TITLE:
Dynamic Spatial Discrimination Maps of Discriminative Activation between Different Tasks Based on Support Vector Machines
AUTHORS:
Guangxin Huang, Huafu Chen, Feng Yin
KEYWORDS:
Functional Magnetic Resonance Imaging, Principal Component Analysis, Support Vector Machine, Pattern Recognition Methods, Maximum-Margin Hyperplane
JOURNAL NAME:
Applied Mathematics,
Vol.2 No.1,
January
30,
2011
ABSTRACT: As a set of supervised pattern recognition methods, support vector machines (SVMs) have been successfully applied to functional magnetic resonance imaging (fMRI) field, but few studies have focused on visualizing discriminative regions of whole brain between different cognitive tasks dynamically.
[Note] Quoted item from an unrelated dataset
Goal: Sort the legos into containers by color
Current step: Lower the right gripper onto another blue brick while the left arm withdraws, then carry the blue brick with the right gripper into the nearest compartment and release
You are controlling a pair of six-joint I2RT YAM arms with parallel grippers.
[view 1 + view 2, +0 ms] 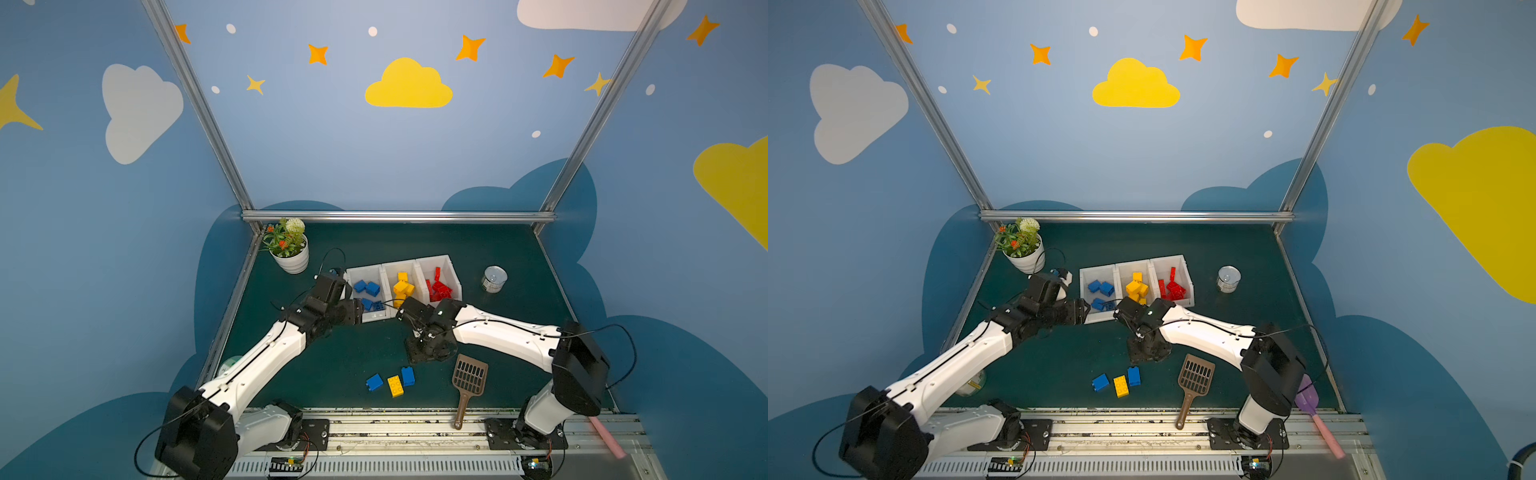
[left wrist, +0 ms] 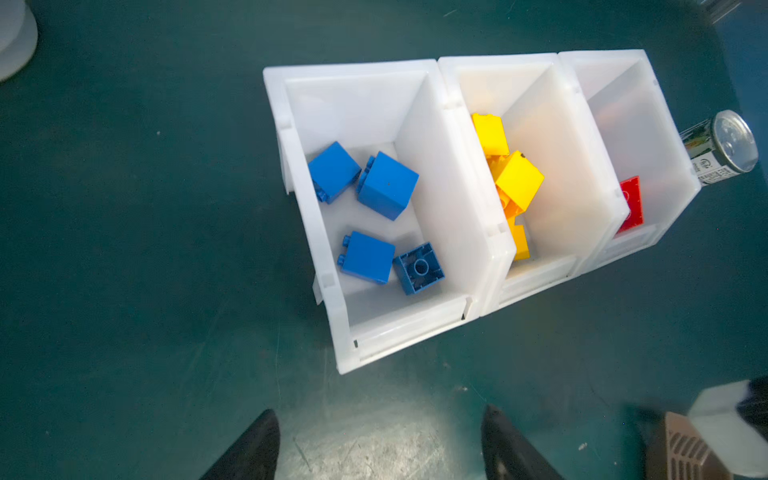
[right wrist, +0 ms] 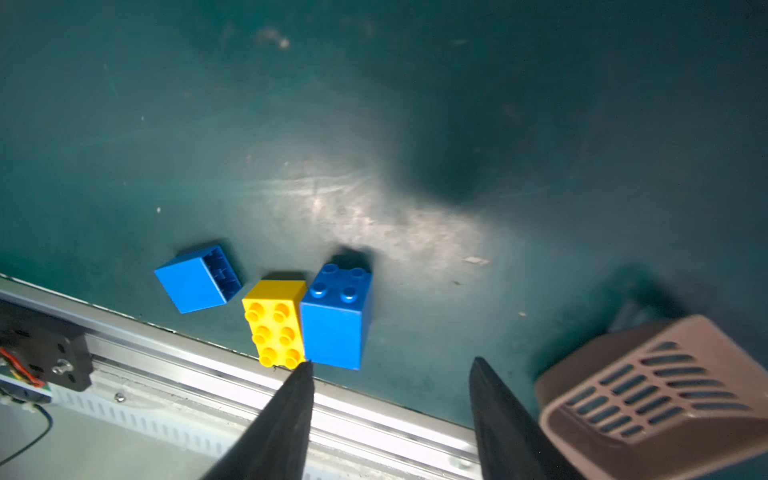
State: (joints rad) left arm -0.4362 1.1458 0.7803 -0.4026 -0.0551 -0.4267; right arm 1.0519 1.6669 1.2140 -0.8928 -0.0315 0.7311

This paper presents a SVM-based method for visualizing dynamically discriminative activation of whole-brain voxels between two kinds of tasks without any contrast. Our method provides a series of dynamic spatial discrimination maps (DSDMs), representing the temporal evolution of discriminative brain activation during a duty cycle and describing how the discriminating information changes over the duty cycle. The proposed method was applied to investigate discriminative brain functional activations of whole brain voxels dynamically based on a hand-motor task experiment. A set of DSDMs between left hand movement and right hand movement were reached. Our results demonstrated not only where but also when the discriminative activations of whole brain voxels occurred between left hand movement and right hand movement during one duty cycle.